A word-for-word reproduction of the listing is required.

━━━━━━━━━━━━━━━━━━━━━━━━━━━━━━

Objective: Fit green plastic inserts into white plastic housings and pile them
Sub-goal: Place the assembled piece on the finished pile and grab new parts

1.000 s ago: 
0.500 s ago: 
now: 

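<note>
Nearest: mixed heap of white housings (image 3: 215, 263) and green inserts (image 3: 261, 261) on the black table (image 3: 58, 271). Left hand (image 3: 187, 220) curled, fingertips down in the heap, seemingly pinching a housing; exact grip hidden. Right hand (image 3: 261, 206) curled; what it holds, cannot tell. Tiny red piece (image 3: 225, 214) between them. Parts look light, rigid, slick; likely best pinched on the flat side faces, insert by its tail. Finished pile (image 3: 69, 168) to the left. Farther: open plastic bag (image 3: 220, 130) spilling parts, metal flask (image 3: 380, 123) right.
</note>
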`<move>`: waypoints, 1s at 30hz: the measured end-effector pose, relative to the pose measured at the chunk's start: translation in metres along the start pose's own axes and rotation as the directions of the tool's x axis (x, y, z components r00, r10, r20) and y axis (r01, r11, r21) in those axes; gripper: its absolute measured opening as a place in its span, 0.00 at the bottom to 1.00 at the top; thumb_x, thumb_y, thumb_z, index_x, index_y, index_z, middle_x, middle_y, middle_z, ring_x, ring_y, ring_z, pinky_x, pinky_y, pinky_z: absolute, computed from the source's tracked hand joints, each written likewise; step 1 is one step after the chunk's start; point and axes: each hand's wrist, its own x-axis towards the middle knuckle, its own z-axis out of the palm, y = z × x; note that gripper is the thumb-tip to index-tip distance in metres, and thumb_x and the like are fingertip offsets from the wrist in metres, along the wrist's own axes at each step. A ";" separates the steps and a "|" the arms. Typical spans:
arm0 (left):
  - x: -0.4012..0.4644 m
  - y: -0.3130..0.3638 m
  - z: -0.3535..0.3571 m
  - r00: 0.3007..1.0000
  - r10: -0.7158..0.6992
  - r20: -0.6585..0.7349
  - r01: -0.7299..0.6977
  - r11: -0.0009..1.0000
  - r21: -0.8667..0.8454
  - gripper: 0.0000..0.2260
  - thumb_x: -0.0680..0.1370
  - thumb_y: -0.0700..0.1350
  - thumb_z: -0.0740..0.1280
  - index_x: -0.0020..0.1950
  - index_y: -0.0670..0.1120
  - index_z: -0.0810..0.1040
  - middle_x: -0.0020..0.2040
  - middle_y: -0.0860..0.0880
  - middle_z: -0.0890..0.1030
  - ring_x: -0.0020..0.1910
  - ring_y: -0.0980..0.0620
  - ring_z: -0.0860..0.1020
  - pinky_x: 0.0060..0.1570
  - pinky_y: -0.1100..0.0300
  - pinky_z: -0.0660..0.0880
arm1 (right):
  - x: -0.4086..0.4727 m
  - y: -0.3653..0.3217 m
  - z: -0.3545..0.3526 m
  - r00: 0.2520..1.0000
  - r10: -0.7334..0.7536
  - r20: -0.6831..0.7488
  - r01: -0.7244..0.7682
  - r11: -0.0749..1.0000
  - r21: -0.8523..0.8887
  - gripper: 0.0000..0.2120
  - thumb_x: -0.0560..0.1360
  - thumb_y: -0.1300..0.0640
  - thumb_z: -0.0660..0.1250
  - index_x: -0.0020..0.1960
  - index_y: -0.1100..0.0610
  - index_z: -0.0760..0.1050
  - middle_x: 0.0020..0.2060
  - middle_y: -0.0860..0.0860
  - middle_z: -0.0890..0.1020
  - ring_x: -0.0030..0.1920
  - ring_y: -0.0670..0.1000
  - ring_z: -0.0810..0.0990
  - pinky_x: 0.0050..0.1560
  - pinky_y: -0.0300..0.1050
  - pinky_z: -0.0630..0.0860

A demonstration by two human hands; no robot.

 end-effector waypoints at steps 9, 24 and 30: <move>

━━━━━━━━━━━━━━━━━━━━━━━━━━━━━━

_Task output_:
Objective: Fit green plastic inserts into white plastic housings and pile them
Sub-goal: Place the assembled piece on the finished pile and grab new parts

1.000 s ago: 
0.500 s ago: 
now: 

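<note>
Nearest: mixed heap of white housings (image 3: 215, 263) and green inserts (image 3: 261, 261) on the black table (image 3: 58, 271). Left hand (image 3: 187, 220) curled, fingertips down in the heap, seemingly pinching a housing; exact grip hidden. Right hand (image 3: 261, 206) curled; what it holds, cannot tell. Tiny red piece (image 3: 225, 214) between them. Parts look light, rigid, slick; likely best pinched on the flat side faces, insert by its tail. Finished pile (image 3: 69, 168) to the left. Farther: open plastic bag (image 3: 220, 130) spilling parts, metal flask (image 3: 380, 123) right.
</note>
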`<move>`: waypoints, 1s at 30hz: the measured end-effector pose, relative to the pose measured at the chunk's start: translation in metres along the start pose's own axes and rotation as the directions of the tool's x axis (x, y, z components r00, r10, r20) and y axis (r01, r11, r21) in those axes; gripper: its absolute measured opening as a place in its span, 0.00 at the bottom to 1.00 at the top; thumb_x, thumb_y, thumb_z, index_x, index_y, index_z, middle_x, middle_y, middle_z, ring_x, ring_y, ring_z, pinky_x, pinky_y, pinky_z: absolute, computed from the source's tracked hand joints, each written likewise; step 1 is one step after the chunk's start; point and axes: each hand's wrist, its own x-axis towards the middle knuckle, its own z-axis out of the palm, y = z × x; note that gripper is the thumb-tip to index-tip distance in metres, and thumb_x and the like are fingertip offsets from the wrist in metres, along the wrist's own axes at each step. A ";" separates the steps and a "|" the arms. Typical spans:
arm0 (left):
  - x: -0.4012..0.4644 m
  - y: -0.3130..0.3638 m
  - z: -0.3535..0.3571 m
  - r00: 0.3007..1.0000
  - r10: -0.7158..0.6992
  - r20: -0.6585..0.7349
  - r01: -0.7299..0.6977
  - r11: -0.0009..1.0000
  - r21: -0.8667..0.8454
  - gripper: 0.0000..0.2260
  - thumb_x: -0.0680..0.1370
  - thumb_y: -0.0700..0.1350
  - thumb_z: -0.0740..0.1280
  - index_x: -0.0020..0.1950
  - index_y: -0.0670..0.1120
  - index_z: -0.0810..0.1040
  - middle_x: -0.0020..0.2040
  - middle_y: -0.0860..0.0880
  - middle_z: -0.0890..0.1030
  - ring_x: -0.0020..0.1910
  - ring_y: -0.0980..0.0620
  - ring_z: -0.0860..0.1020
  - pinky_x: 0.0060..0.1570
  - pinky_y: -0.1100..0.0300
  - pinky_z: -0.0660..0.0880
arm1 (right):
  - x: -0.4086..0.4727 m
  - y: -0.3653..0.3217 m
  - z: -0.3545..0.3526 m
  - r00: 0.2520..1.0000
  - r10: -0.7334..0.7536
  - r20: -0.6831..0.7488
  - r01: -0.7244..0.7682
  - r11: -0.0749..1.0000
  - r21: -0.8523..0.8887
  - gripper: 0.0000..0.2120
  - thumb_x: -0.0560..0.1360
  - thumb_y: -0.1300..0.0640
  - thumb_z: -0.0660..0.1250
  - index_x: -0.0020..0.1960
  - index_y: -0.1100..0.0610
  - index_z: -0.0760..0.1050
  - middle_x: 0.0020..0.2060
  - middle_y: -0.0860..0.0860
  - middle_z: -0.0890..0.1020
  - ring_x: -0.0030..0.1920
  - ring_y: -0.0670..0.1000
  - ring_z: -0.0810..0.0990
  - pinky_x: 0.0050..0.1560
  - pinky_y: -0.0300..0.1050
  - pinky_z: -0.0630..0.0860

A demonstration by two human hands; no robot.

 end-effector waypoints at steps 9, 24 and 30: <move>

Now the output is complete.